Interest expense and other decreased by $7.3 million , or 33.5% , to $14.5 million for the quarter ended December 31, 2011 compared to $21.9 million for the prior year period. Interest expense and other decreased due to lower average debt outstanding during the quarter ended December 31, 2011 as compared to the quarter ended December 31, 2010 . Included in interest expense and other for the quarter ended December 31, 2011 is a $2.9 million favorable fair value adjustment due to the reduction of a contingent earnout liability associated with a prior acquisition due to changes in the projected earnings over the respective earnout periods. In addition, the Company considered these changes in projected earnings to be an indicator of impairment of the associated long-lived asset group (whose carrying value was $9.3 million at December 31, 2011) and, as a result, tested these long-lived assets for recoverability as of December 31, 2011 and concluded the long-lived assets were recoverable. The quarter ended December 31, 2010 also included an additional $1.6 million for amortization of discount on the convertible senior subordinated notes ("Convertible Notes"). The discount on the Convertible Notes was fully amortized as of September 30, 2011.

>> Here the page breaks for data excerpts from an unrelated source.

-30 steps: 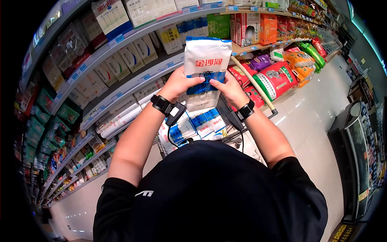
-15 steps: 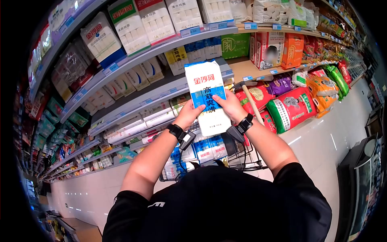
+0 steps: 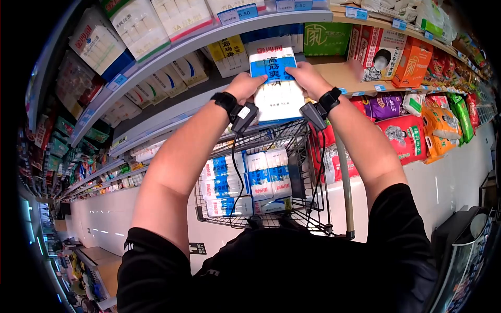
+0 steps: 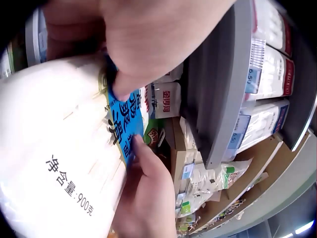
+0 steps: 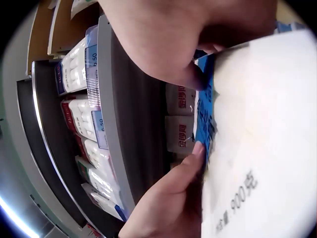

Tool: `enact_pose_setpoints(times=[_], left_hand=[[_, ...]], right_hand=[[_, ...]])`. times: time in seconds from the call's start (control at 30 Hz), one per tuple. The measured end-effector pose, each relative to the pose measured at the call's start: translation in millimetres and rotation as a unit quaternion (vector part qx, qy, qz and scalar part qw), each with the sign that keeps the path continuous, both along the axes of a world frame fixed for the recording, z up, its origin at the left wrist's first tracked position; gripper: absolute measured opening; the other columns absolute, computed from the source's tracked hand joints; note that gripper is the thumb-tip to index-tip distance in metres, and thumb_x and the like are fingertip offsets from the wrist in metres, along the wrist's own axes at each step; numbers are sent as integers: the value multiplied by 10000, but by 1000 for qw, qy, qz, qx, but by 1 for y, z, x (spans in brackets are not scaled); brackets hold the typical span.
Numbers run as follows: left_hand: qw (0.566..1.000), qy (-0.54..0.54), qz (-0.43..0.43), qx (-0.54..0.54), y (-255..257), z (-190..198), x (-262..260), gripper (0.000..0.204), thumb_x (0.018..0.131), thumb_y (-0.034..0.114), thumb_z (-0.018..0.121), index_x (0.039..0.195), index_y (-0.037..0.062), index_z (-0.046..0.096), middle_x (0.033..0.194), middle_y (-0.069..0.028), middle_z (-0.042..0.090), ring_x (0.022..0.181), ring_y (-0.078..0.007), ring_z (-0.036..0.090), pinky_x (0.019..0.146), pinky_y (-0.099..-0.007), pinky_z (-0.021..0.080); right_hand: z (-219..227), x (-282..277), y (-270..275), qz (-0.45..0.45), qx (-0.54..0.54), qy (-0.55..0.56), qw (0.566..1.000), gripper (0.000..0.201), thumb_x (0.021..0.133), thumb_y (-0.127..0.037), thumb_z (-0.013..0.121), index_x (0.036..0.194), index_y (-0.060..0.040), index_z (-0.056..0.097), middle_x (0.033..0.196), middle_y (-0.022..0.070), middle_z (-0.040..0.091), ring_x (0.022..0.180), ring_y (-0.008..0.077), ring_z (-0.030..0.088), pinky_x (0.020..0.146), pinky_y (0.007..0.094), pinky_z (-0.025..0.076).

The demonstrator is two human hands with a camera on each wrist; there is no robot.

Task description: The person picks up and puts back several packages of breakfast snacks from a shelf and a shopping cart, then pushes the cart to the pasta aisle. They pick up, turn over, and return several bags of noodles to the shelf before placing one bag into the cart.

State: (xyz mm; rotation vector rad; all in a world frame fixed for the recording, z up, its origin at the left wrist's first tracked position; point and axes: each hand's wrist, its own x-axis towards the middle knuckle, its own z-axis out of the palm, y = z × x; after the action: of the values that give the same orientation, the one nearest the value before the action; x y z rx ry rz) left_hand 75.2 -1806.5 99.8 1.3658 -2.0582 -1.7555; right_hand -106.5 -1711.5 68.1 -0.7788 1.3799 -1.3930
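Observation:
Both hands grip a white pack of dried noodles (image 3: 279, 99) with a blue band, held at the edge of a middle shelf. My left hand (image 3: 245, 86) holds its left side and my right hand (image 3: 309, 82) its right side, thumbs lying on the front. In the left wrist view the printed face of the pack (image 4: 54, 153) is close to the camera. Behind it on the shelf, similar noodle packs (image 5: 179, 131) show in the right wrist view. The fingers behind the pack are mostly hidden.
Below the hands stands a wire shopping cart (image 3: 213, 221) holding several blue-and-white noodle packs (image 3: 269, 175). A pale pole (image 3: 345, 182) rises beside it. Rice bags (image 3: 402, 136) lie low at the right. A shelf edge with price tags (image 3: 238, 14) runs above the pack.
The person has moved closer to the shelf, and both hands have carried the noodle pack forward to it, tilting its top away. More of the cart has come into view.

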Motion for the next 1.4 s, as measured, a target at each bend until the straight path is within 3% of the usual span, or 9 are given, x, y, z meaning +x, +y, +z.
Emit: enact_pose_setpoints(times=[0.3, 0.33, 0.67, 0.8, 1.1, 1.2, 1.27, 1.33, 1.4], left_hand=[[993, -56, -5, -100, -65, 15, -30, 358, 895, 327, 649, 985, -17, 617, 776, -45, 606, 549, -133, 498, 486, -281, 402], [992, -35, 11, -124, -114, -40, -37, 337, 888, 329, 656, 961, 2, 618, 796, -31, 591, 597, -128, 492, 557, -265, 409], [937, -65, 7, -342, -155, -52, -56, 315, 823, 278, 707, 1020, 35, 665, 852, -65, 694, 717, -167, 670, 633, -309, 530], [813, -62, -38, -577, -174, -71, -53, 371, 817, 391, 669, 902, 30, 692, 743, -171, 677, 745, -322, 669, 697, -396, 527], [778, -124, -22, -615, -158, -60, -53, 342, 837, 222, 629, 1069, -26, 586, 982, -230, 640, 896, -363, 622, 800, -445, 501], [766, -179, -45, -616, -184, -79, -58, 393, 875, 420, 564, 873, 43, 677, 831, -194, 672, 798, -369, 649, 745, -460, 509], [847, -111, -16, -520, -173, -81, -56, 412, 851, 408, 566, 806, 17, 689, 829, -213, 666, 836, -383, 644, 799, -452, 508], [908, -26, 32, -418, -154, -85, -46, 420, 878, 370, 478, 724, 32, 675, 753, -214, 656, 756, -394, 639, 730, -464, 501], [962, 70, 89, -248, -106, -79, -32, 289, 897, 269, 488, 854, 20, 628, 720, -100, 667, 621, -199, 630, 603, -340, 487]], right_hand=[[23, -31, -58, 7, -7, 268, 963, 420, 850, -163, 672, 1144, 90, 512, 1017, 166, 636, 942, 194, 600, 824, 298, 471], [-2, -47, -84, 24, -21, 278, 960, 428, 831, -156, 684, 1168, 46, 514, 1058, 167, 633, 944, 225, 609, 832, 315, 472], [-71, -66, -172, -153, -181, 613, 754, 431, 874, -211, 618, 1219, 6, 474, 1148, 190, 602, 965, 318, 624, 829, 390, 505], [-90, -67, -187, -142, -95, 594, 786, 434, 853, -152, 617, 1217, 28, 466, 1048, 254, 603, 984, 409, 577, 859, 429, 479], [-111, -64, -200, -197, -178, 526, 808, 498, 789, -165, 689, 1218, -18, 481, 908, 202, 641, 839, 392, 608, 734, 459, 497], [-119, -67, -202, -201, -185, 470, 840, 438, 801, -170, 686, 1165, -16, 498, 881, 183, 649, 753, 366, 622, 680, 434, 511], [-117, -74, -197, -205, -167, 445, 856, 406, 811, -173, 681, 1138, -15, 502, 870, 176, 652, 718, 351, 626, 655, 418, 516], [-102, -76, -178, -147, -60, 93, 983, 339, 830, -178, 665, 1085, -5, 523, 881, 193, 650, 737, 316, 644, 664, 389, 520], [-94, -70, -161, -216, -89, -32, 972, 281, 851, -166, 634, 1047, 14, 544, 903, 231, 642, 799, 333, 650, 697, 386, 517]])
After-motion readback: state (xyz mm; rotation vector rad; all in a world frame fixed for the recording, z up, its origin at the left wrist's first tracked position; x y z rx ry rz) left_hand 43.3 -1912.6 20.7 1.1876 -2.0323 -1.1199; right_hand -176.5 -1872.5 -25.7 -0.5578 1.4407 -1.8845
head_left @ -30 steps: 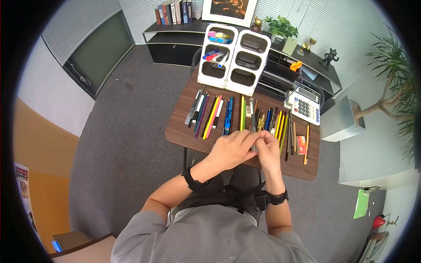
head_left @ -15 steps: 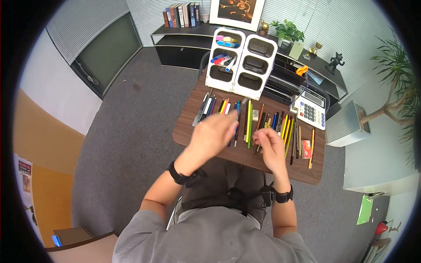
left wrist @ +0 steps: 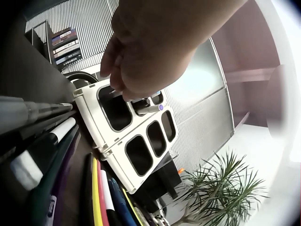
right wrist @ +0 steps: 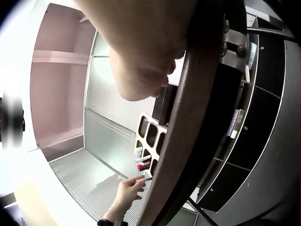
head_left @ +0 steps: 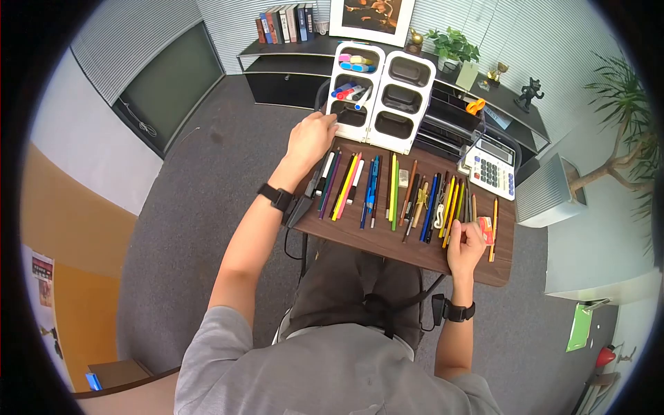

The effective income tax rate for the quarter ended December 31, 2011 was 36.1% compared to 30.6% for the quarter ended December 31, 2010 . In December 2011, the Company filed a refund claim for approximately $29 million as a result of carrying back tax losses from fiscal 2011 to prior years. The refund claim is included in "prepaid and other current assets" in the consolidated balance sheet as of December 31, 2011 and is expected to be received in the fourth quarter of fiscal 2012. For the quarter ended December 31, 2011, the income tax provision included $1.6 million of tax expense due to the recapture of domestic production deductions taken in those carry-back periods, offset by a $1.2 million net tax benefit related to filing our fiscal 2011 tax return. The effective income tax rate for the quarter ended December 31, 2010 was benefited by the retroactive reinstatement of the research and development tax credit back to January 1, 2010. For the fiscal year ending March 31, 2012 , the Company expects its effective tax rate to be approximately 35.6%, reflecting the expiration of the research and development tax credit as of December 31, 2011 and the absence of the domestic production deduction due to the Company's net operating loss position.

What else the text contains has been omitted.